* _Requirement_:
All lines of the records below that contain the word "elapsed" must be listed.

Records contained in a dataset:
----

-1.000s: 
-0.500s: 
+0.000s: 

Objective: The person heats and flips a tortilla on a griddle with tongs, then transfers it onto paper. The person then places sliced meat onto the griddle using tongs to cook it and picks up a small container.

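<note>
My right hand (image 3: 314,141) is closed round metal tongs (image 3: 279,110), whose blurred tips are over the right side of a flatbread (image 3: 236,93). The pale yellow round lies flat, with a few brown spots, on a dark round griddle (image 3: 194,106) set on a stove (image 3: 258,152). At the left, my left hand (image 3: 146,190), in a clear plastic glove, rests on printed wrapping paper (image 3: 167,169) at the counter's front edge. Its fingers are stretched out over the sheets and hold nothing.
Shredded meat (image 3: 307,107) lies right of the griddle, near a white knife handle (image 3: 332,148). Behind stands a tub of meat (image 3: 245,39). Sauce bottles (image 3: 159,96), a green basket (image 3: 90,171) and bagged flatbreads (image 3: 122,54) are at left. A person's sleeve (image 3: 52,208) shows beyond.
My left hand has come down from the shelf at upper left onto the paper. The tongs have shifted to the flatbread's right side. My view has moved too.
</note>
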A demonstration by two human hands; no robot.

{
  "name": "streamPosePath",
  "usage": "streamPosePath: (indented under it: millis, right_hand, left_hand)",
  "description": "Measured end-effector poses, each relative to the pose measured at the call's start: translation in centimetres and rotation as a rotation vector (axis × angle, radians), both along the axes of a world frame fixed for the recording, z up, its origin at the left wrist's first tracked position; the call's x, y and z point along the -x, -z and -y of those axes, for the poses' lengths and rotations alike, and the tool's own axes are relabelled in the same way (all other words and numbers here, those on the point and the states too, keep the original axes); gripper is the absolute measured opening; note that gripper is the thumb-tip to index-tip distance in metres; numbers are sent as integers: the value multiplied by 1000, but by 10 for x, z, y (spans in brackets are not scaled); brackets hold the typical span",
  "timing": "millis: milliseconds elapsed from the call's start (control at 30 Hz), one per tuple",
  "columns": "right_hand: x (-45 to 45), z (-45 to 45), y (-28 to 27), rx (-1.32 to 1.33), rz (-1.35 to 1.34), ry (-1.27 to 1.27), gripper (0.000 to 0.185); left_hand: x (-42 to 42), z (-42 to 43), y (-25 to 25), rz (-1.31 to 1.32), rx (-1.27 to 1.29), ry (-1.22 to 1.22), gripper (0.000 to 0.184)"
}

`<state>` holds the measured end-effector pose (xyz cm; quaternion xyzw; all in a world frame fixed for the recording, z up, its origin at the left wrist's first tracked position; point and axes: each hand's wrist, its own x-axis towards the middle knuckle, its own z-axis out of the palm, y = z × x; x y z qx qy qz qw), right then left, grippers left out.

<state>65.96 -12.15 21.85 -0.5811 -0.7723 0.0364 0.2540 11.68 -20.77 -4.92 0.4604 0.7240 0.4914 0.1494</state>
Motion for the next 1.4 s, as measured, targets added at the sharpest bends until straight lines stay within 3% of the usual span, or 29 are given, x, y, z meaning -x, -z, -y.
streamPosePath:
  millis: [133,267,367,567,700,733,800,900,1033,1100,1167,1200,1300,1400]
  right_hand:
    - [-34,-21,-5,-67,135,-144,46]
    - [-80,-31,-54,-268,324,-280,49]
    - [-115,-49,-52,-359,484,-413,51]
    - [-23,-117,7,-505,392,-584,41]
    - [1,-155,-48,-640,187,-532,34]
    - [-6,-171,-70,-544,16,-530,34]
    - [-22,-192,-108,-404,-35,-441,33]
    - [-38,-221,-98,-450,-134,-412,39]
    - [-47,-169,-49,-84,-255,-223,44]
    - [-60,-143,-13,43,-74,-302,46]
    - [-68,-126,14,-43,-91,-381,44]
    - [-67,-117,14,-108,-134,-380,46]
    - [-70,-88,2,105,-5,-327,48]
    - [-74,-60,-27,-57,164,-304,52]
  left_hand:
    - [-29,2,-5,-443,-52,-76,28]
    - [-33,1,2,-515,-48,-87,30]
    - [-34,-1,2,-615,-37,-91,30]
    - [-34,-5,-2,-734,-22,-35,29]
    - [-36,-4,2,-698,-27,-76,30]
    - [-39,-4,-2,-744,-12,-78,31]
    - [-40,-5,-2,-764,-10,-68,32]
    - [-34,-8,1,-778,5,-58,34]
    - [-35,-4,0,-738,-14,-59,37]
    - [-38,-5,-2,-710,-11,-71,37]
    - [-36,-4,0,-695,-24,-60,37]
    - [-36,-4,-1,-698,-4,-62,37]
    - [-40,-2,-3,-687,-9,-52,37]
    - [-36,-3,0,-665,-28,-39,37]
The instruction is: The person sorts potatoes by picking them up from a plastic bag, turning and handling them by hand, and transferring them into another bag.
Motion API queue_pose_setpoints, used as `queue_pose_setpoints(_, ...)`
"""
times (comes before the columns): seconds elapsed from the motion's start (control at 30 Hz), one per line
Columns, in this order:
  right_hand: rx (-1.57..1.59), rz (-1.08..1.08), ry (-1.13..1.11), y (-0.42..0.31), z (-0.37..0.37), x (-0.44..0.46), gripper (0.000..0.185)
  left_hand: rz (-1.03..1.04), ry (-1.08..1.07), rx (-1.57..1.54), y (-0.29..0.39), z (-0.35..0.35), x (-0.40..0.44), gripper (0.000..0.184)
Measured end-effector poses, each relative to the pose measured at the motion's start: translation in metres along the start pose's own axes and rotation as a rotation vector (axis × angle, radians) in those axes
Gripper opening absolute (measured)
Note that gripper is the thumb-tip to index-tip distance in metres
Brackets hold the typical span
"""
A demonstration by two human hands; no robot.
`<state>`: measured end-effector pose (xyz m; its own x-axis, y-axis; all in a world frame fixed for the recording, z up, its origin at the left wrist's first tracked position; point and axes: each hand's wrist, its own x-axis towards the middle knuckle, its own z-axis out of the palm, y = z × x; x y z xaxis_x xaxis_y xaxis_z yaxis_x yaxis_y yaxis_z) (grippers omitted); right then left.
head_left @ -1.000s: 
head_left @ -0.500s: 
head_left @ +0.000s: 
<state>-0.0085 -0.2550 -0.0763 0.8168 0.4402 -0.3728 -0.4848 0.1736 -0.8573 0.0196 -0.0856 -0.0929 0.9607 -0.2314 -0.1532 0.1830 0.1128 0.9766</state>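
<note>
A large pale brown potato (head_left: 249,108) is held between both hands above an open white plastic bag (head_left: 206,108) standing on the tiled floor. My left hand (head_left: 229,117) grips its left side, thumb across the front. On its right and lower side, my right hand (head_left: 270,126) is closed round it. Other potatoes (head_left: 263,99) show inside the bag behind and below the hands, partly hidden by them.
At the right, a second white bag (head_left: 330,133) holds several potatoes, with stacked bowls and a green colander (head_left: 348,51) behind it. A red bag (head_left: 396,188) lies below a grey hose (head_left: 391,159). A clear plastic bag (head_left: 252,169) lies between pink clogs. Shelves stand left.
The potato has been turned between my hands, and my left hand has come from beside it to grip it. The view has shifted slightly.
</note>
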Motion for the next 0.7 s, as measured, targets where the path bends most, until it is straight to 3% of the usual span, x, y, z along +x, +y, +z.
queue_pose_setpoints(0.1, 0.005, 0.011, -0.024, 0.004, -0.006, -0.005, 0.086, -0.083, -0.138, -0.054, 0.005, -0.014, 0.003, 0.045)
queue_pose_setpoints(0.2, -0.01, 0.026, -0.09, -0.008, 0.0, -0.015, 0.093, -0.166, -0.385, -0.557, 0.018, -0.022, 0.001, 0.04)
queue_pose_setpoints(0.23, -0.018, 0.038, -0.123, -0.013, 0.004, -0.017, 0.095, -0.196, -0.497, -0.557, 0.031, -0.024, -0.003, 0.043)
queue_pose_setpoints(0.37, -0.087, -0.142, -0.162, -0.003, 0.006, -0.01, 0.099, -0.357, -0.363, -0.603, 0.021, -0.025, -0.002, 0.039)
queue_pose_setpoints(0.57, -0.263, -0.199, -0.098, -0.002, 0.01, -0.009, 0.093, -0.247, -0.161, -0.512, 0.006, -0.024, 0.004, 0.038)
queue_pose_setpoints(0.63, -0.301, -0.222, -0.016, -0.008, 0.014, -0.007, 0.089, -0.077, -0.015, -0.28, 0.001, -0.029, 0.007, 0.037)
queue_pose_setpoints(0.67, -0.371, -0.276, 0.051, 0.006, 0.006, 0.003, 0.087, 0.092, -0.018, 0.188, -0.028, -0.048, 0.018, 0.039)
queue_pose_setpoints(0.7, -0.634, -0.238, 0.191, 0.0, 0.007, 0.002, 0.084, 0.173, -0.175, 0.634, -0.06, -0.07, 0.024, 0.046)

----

* _Answer area_:
  "timing": "millis: milliseconds elapsed from the call's start (control at 30 Hz), one per tuple",
times (comes before the columns): seconds elapsed from the motion's start (control at 30 Hz), one per line

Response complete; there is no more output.